_EXERCISE_
Copy each line of the following material exactly.

_RECORDS FOR PROCESSING_
- - - - -

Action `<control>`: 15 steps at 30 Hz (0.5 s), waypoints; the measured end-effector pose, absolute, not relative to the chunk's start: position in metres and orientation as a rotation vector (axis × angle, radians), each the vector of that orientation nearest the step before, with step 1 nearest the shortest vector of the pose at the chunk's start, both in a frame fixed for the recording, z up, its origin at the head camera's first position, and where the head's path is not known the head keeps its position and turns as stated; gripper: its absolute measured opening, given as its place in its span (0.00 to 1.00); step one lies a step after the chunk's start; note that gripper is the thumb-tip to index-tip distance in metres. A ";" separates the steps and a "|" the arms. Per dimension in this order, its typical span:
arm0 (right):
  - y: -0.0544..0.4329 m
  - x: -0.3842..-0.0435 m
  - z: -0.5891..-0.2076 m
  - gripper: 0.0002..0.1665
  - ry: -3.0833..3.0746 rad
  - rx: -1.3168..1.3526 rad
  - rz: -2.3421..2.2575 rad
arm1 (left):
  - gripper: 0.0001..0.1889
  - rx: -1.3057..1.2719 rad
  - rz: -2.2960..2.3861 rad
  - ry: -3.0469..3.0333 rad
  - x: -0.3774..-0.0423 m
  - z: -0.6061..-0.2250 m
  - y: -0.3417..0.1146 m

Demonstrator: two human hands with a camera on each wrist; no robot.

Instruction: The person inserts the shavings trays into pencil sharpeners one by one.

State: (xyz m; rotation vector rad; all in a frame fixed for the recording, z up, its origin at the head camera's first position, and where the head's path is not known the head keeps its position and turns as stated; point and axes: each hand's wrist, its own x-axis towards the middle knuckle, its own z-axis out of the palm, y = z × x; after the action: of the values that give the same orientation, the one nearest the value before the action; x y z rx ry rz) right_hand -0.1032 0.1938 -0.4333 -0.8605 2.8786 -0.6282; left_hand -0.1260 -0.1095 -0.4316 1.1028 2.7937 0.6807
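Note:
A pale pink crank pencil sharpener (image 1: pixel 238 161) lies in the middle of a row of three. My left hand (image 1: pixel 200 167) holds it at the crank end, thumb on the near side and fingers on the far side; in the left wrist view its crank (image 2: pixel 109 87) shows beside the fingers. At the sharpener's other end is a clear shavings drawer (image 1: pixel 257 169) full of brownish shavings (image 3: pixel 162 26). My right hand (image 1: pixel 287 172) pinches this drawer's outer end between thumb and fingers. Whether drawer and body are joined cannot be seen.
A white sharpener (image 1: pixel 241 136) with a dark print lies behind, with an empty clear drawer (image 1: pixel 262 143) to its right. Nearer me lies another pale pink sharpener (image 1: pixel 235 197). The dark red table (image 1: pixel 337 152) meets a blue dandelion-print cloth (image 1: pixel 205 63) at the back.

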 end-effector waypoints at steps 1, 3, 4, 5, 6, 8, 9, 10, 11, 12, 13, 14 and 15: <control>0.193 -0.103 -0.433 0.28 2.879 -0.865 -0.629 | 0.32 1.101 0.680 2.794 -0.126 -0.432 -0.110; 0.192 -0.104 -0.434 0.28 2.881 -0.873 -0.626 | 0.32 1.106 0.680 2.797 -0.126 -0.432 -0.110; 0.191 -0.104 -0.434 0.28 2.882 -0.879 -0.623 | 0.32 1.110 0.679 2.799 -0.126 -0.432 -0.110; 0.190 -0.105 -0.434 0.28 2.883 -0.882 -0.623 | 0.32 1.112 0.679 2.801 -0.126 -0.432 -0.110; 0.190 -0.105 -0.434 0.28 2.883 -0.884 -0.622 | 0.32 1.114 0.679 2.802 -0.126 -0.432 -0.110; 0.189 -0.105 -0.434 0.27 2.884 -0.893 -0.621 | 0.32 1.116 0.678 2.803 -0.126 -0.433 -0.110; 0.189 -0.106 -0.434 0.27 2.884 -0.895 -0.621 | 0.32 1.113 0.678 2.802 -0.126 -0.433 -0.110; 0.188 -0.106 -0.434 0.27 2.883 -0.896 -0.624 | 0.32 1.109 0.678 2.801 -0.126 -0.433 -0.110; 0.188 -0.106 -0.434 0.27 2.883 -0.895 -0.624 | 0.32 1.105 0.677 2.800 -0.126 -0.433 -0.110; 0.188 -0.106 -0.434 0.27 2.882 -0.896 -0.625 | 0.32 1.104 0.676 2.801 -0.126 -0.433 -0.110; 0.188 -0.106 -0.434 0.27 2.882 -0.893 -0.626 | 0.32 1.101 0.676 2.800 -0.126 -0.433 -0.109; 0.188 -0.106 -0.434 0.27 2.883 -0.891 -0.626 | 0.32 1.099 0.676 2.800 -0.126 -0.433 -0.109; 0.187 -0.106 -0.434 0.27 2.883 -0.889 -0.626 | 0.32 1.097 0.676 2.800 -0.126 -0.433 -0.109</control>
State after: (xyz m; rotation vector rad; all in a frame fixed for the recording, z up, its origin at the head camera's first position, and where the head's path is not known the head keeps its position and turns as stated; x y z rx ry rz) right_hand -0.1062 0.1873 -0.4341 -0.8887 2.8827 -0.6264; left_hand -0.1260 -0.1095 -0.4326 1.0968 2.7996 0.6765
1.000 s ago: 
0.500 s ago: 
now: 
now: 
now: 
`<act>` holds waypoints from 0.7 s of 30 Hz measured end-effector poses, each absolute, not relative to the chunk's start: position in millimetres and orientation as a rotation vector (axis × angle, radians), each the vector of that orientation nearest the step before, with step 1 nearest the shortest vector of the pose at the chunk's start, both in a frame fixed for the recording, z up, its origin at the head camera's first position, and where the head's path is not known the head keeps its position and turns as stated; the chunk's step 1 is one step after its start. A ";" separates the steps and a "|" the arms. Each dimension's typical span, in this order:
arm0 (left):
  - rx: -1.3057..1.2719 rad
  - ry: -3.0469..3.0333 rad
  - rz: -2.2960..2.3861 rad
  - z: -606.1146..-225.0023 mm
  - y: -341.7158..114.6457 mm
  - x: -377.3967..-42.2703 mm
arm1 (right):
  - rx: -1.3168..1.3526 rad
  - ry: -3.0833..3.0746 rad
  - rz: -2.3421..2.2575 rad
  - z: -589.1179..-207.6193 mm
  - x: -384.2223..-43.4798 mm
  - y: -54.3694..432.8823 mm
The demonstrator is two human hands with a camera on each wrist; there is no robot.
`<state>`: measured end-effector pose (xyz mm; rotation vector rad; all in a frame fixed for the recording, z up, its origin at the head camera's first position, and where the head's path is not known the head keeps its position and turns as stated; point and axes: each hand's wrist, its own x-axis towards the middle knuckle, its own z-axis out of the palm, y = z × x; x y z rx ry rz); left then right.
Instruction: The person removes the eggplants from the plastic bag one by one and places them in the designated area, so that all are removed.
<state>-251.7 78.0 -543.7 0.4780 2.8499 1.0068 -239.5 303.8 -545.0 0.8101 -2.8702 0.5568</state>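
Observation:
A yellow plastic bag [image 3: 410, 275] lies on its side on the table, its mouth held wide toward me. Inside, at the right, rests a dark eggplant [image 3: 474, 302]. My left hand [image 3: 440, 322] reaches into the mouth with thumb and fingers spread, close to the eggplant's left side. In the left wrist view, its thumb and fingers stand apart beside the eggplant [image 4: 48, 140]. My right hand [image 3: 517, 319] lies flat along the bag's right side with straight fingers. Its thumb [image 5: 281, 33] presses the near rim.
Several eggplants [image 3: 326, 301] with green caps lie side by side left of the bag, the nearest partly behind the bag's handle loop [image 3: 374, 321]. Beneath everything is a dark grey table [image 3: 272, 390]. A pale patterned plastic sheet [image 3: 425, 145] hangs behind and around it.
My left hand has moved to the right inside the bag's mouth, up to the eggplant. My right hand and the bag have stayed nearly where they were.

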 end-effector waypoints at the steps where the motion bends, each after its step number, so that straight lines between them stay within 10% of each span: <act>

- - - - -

_ANSWER BOX_
Action `<control>`: 15 steps at 30 Hz (0.5 s), waypoints; the measured end-effector pose, absolute, not relative to the chunk's start: position in metres and orientation as a rotation vector (axis × angle, radians), each the vector of that orientation nearest the step before, with step 1 nearest the shortest vector of the pose at the chunk's start, both in a frame fixed for the recording, z up, its origin at the head camera's first position, and where the head's path is not known the head keeps its position and turns as stated; gripper: its absolute measured opening, given as its place in its span (0.00 to 1.00); step one lies a step after the chunk's start; note that gripper is the thumb-tip to index-tip distance in metres. A ";" separates the steps and a "|" the arms. Per dimension in this order, its typical span:
arm0 (right):
  - y: -0.0544..0.4329 m
  - x: -0.3842..-0.0435 m
  - z: -0.5891..-0.2076 m
  - gripper: 0.0002..0.1665
  - ry: -3.0833..3.0746 rad
  - rx: -1.3168..1.3526 rad
  - rz: -2.3421..2.2575 rad
arm1 (left):
  - gripper: 0.0001..0.1889
  - rx: -1.3057..1.2719 rad
  - rz: -2.2960..2.3861 rad
  - ry: -3.0469..3.0333 rad
  - x: -0.3774..-0.0423 m
  - z: -0.6061..-0.2250 m
  - y: -0.3417..0.1146 m

Demonstrator: two human hands with a camera on each wrist; no robot.

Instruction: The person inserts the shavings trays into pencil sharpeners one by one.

State: (xyz m; rotation vector rad; all in a frame fixed for the recording, z up, its origin at the head camera's first position, and where the head's path is not known the head keeps its position and turns as stated; point and axes: each hand's wrist, its own x-axis towards the middle knuckle, its own z-axis out of the palm, y = z × x; after the action: of the values that give the same orientation, the one nearest the value before the action; x y z rx ry rz) right_hand -0.1032 0.1938 -0.4333 -0.8605 2.8786 -0.6282; left_hand -0.1260 -0.1095 -0.4316 1.1028 2.7937 0.6807
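Note:
A pale pink crank pencil sharpener (image 1: pixel 238 161) lies in the middle of a row of three. My left hand (image 1: pixel 200 167) holds it at the crank end, thumb on the near side and fingers on the far side; in the left wrist view its crank (image 2: pixel 109 87) shows beside the fingers. At the sharpener's other end is a clear shavings drawer (image 1: pixel 257 169) full of brownish shavings (image 3: pixel 162 26). My right hand (image 1: pixel 287 172) pinches this drawer's outer end between thumb and fingers. Whether drawer and body are joined cannot be seen.
A white sharpener (image 1: pixel 241 136) with a dark print lies behind, with an empty clear drawer (image 1: pixel 262 143) to its right. Nearer me lies another pale pink sharpener (image 1: pixel 235 197). The dark red table (image 1: pixel 337 152) meets a blue dandelion-print cloth (image 1: pixel 205 63) at the back.
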
 end-effector waypoints at steps 1, 3, 4, 5, 6, 8, 9, 10, 11, 12, 13, 14 and 15: <control>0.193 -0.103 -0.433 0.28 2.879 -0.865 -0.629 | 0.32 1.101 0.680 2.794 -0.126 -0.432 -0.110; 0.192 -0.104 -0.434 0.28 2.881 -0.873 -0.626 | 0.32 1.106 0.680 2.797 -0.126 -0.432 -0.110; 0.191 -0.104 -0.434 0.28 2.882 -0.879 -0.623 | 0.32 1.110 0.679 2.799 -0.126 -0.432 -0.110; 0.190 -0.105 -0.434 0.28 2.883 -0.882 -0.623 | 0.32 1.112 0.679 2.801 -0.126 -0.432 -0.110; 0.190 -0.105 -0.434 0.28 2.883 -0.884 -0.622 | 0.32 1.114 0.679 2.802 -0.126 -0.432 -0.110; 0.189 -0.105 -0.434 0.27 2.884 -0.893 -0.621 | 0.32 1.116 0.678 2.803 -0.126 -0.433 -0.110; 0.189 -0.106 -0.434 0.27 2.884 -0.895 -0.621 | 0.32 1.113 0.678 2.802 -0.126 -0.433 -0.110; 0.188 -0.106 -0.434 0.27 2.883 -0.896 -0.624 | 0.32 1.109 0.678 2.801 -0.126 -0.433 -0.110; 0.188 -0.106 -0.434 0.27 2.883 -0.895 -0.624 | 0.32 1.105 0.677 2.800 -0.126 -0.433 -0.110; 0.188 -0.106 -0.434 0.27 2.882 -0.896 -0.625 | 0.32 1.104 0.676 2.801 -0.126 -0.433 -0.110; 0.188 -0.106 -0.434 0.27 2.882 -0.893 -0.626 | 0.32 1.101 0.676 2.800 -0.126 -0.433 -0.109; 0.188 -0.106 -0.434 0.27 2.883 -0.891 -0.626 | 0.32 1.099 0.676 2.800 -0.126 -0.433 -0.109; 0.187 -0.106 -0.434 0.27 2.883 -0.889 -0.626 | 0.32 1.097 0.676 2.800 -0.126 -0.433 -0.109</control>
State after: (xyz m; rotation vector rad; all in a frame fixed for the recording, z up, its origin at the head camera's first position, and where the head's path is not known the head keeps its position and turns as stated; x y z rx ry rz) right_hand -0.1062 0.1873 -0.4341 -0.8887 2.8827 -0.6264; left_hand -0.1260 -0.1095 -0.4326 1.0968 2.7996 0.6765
1.000 s ago: 
0.500 s ago: 
now: 
now: 
now: 
`<act>` holds waypoints from 0.7 s of 30 Hz measured end-effector poses, each absolute, not relative to the chunk's start: position in millimetres and orientation as a rotation vector (axis × angle, radians), each the vector of that orientation nearest the step before, with step 1 nearest the shortest vector of the pose at the chunk's start, both in a frame fixed for the recording, z up, its origin at the head camera's first position, and where the head's path is not known the head keeps its position and turns as stated; the chunk's step 1 is one step after its start. A ";" separates the steps and a "|" the arms. Each dimension's typical span, in this order:
arm0 (left):
  - rx: -1.3057..1.2719 rad
  - ry: -3.0469..3.0333 rad
  - rz: -2.2960..2.3861 rad
  - z: -606.1146..-225.0023 mm
  - y: -341.7158..114.6457 mm
  - x: -377.3967..-42.2703 mm
arm1 (right):
  - rx: -1.3168..1.3526 rad
  - ry: -3.0833..3.0746 rad
  - rz: -2.3421..2.2575 rad
  - z: -589.1179..-207.6193 mm
  - x: -384.2223..-43.4798 mm
  - y: -54.3694..432.8823 mm
The demonstrator is two human hands with a camera on each wrist; there is no robot.
`<state>`: measured end-effector pose (xyz mm; rotation vector rad; all in a frame fixed for the recording, z up, its origin at the head camera's first position, and where the head's path is not known the head keeps its position and turns as stated; point and axes: each hand's wrist, its own x-axis towards the middle knuckle, its own z-axis out of the palm, y = z × x; x y z rx ry rz); left then right.
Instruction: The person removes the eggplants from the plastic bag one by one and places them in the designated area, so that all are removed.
<state>-251.7 78.0 -543.7 0.4780 2.8499 1.0068 -239.5 303.8 -545.0 0.8101 -2.8702 0.5568</state>
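Observation:
A yellow plastic bag [image 3: 410, 275] lies on its side on the table, its mouth held wide toward me. Inside, at the right, rests a dark eggplant [image 3: 474, 302]. My left hand [image 3: 440, 322] reaches into the mouth with thumb and fingers spread, close to the eggplant's left side. In the left wrist view, its thumb and fingers stand apart beside the eggplant [image 4: 48, 140]. My right hand [image 3: 517, 319] lies flat along the bag's right side with straight fingers. Its thumb [image 5: 281, 33] presses the near rim.
Several eggplants [image 3: 326, 301] with green caps lie side by side left of the bag, the nearest partly behind the bag's handle loop [image 3: 374, 321]. Beneath everything is a dark grey table [image 3: 272, 390]. A pale patterned plastic sheet [image 3: 425, 145] hangs behind and around it.
My left hand has moved to the right inside the bag's mouth, up to the eggplant. My right hand and the bag have stayed nearly where they were.
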
 end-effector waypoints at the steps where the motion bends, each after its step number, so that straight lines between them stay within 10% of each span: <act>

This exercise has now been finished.